# Provided material:
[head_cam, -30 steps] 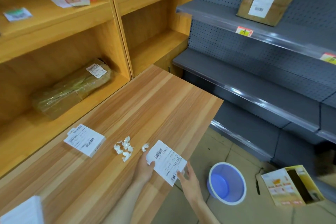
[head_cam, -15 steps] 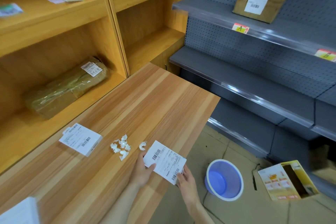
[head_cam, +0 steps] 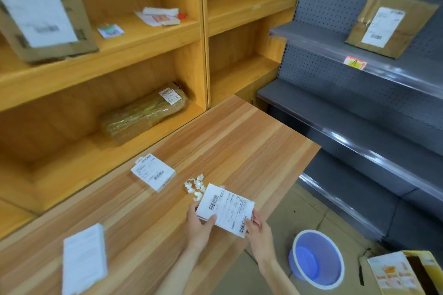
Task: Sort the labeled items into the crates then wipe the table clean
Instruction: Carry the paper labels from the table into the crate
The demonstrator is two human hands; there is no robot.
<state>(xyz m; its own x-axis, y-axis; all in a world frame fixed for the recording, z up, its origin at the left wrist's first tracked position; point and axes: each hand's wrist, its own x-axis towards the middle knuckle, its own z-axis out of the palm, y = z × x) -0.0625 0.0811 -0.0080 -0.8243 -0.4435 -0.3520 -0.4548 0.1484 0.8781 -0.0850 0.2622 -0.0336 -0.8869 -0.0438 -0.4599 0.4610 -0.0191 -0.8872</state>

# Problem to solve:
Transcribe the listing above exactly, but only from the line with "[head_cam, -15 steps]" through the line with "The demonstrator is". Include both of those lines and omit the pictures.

# Task answer:
[head_cam, -15 steps] 
[head_cam, +0 steps] 
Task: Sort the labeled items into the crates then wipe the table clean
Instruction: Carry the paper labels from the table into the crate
The demonstrator is two human hands; there is no robot.

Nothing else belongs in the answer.